Go to the line containing "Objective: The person" in the records below and print it and every following line exactly, on through the line containing "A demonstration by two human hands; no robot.", then stop.

[Stored records]
----------
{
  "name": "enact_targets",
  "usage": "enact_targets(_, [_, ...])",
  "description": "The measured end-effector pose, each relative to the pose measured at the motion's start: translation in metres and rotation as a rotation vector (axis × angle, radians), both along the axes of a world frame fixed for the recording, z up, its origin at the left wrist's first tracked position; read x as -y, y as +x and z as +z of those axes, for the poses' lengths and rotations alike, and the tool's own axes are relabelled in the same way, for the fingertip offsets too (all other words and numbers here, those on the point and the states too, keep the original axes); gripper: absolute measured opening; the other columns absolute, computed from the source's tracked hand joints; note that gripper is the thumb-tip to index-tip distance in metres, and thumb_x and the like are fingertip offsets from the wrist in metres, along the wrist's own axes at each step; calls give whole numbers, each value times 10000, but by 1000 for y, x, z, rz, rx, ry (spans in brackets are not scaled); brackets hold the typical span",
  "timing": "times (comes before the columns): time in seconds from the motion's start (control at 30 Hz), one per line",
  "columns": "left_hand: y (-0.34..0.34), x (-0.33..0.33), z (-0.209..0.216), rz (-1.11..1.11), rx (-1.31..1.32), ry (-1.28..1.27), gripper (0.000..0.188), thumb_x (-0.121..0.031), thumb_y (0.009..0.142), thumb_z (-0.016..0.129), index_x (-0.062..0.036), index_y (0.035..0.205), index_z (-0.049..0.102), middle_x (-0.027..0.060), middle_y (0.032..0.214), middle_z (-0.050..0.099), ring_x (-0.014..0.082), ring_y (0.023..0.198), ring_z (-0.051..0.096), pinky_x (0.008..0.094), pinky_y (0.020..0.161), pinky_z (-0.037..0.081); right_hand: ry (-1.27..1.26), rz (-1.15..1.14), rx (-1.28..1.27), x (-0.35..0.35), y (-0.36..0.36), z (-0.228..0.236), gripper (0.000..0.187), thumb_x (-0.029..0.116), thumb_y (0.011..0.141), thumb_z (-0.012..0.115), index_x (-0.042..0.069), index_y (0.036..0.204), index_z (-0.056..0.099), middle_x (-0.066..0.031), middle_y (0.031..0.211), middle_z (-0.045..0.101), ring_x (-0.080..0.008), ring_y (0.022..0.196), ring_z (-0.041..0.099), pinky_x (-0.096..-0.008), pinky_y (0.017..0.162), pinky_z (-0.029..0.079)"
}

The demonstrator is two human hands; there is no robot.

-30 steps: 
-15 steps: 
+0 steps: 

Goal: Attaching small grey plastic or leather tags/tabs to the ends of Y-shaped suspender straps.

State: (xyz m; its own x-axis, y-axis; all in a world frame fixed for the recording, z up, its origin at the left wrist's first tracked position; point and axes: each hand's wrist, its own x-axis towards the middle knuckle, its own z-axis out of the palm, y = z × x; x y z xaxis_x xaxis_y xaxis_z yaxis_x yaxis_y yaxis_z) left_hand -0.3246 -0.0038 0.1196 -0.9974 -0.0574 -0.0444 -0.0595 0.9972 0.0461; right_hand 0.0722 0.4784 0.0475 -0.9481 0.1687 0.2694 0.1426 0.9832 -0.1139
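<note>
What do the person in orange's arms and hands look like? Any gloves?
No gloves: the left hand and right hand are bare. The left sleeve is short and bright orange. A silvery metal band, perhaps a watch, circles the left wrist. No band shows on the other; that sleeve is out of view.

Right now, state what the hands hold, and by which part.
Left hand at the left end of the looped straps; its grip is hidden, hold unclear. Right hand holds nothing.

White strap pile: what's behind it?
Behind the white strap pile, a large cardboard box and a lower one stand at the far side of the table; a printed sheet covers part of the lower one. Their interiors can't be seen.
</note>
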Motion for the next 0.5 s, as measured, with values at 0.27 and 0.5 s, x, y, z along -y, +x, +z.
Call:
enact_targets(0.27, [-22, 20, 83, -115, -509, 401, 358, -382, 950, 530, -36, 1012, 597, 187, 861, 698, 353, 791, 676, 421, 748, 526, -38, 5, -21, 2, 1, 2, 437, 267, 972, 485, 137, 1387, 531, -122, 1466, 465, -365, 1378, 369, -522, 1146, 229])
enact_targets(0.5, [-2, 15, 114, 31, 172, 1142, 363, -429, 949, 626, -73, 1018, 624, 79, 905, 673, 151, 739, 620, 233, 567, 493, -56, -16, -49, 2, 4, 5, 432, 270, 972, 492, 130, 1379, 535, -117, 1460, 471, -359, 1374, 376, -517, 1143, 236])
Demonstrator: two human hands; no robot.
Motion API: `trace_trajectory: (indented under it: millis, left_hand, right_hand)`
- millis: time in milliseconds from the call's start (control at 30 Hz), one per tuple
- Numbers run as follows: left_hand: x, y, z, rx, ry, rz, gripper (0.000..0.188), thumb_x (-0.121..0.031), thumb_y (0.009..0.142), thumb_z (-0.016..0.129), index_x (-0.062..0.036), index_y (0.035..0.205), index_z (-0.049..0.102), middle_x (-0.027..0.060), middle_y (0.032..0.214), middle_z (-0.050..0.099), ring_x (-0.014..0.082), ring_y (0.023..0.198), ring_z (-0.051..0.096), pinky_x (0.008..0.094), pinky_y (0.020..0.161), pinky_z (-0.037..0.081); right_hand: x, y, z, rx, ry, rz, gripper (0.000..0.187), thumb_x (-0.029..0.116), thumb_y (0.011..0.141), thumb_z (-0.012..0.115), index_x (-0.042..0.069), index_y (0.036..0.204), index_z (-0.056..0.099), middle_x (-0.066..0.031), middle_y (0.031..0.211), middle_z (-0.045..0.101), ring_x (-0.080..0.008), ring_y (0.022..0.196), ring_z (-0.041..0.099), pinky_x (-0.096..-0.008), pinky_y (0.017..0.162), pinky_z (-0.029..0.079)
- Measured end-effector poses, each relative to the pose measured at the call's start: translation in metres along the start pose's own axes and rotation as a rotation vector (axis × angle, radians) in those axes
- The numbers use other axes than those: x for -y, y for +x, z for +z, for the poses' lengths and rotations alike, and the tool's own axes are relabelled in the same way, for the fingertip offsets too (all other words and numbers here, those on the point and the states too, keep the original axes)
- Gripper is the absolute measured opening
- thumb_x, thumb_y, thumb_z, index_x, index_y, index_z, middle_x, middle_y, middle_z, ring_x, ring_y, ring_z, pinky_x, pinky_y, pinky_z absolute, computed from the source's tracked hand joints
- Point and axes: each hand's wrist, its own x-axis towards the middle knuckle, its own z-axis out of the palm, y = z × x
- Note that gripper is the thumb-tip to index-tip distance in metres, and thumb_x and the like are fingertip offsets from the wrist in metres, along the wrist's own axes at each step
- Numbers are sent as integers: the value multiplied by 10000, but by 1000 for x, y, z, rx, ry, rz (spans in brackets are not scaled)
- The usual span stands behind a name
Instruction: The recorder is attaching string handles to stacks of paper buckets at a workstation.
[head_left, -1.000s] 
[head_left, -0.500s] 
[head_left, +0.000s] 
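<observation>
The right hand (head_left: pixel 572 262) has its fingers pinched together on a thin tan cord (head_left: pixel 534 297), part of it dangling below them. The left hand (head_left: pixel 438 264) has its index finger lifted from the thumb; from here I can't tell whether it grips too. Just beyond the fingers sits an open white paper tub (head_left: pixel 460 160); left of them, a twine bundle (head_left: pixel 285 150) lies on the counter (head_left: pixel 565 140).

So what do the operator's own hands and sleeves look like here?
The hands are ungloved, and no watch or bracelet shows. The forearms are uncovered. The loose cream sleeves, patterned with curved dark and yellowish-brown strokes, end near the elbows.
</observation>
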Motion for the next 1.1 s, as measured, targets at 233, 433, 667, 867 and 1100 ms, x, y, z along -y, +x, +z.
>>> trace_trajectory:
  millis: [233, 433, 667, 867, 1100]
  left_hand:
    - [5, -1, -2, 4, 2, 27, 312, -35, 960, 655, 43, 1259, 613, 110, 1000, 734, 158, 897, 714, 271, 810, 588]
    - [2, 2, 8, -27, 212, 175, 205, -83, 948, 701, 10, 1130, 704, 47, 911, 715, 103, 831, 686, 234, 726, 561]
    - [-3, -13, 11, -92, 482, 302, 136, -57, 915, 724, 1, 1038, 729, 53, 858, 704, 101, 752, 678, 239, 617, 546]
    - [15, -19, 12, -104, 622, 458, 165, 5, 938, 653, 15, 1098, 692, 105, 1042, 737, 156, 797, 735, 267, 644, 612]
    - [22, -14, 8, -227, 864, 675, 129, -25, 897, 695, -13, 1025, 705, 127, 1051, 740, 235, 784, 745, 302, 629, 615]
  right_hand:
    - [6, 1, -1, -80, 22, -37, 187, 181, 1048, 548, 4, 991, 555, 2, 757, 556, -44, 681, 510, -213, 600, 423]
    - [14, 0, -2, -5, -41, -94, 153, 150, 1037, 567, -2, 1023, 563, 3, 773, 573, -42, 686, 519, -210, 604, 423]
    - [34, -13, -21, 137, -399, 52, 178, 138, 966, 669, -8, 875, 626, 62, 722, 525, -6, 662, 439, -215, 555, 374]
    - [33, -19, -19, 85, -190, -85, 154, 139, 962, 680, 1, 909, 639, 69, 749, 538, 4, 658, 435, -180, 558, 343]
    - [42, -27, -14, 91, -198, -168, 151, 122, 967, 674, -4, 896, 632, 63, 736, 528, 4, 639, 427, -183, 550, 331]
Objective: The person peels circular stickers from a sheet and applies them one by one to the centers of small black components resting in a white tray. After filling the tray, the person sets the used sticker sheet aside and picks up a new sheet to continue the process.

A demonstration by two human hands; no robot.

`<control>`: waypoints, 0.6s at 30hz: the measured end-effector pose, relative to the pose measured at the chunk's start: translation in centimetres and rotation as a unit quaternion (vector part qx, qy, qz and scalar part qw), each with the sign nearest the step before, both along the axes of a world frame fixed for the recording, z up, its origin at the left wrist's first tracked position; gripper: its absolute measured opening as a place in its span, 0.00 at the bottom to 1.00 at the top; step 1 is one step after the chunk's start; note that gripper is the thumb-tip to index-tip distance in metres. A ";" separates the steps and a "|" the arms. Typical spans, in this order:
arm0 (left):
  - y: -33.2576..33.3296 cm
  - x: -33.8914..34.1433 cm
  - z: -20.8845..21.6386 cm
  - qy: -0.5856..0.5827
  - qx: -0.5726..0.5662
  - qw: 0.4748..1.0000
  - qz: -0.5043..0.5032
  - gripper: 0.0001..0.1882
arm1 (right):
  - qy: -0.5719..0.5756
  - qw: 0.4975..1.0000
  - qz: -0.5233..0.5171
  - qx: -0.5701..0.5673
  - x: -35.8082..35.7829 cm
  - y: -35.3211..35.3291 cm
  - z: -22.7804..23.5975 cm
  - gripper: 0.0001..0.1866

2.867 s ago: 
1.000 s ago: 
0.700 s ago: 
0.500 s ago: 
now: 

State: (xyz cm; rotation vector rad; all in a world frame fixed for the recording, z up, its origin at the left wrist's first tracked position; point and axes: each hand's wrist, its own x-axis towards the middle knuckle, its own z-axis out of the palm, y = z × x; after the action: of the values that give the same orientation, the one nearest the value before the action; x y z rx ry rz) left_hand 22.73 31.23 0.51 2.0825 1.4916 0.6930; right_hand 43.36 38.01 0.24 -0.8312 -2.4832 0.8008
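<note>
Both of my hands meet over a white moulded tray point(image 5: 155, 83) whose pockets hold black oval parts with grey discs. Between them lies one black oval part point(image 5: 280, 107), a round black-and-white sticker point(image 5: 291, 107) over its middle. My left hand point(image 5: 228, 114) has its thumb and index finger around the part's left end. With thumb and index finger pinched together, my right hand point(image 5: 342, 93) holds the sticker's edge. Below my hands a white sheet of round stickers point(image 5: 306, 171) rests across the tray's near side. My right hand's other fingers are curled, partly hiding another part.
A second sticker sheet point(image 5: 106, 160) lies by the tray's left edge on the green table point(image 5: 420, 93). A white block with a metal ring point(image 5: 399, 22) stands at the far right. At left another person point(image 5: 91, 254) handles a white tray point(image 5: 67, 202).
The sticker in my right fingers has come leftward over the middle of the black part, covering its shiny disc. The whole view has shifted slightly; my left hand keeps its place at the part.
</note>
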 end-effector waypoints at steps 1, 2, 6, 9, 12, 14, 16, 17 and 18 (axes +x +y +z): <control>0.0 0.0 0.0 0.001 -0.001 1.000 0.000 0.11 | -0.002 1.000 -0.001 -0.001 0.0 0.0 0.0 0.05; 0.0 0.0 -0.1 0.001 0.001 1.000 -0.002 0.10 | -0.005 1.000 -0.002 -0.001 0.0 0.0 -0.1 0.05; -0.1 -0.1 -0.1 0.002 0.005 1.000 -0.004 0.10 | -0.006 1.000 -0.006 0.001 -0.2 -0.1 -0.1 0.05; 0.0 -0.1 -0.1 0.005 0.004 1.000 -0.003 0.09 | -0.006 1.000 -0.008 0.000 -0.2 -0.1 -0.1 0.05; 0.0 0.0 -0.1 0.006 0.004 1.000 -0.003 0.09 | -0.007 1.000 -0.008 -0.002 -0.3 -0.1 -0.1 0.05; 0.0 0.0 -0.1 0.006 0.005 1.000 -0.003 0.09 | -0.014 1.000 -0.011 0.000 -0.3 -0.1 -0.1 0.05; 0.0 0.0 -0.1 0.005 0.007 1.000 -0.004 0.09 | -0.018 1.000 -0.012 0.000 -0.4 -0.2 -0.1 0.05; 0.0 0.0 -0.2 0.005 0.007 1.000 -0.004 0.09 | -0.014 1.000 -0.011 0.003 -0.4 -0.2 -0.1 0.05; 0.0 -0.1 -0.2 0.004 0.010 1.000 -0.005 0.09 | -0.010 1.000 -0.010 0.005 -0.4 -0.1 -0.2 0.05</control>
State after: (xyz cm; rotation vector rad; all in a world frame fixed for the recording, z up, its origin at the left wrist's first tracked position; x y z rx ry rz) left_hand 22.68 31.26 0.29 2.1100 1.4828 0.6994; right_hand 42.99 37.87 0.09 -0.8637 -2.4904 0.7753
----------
■ **ANSWER FOR THIS EXERCISE**:
Objective: The person peels circular stickers from a sheet and applies them one by one to the centers of small black components resting in a white tray. After filling the tray, the person sets the used sticker sheet aside and picks up a new sheet to continue the process.

A demonstration by two human hands; no robot.

Nothing else remains for the exercise.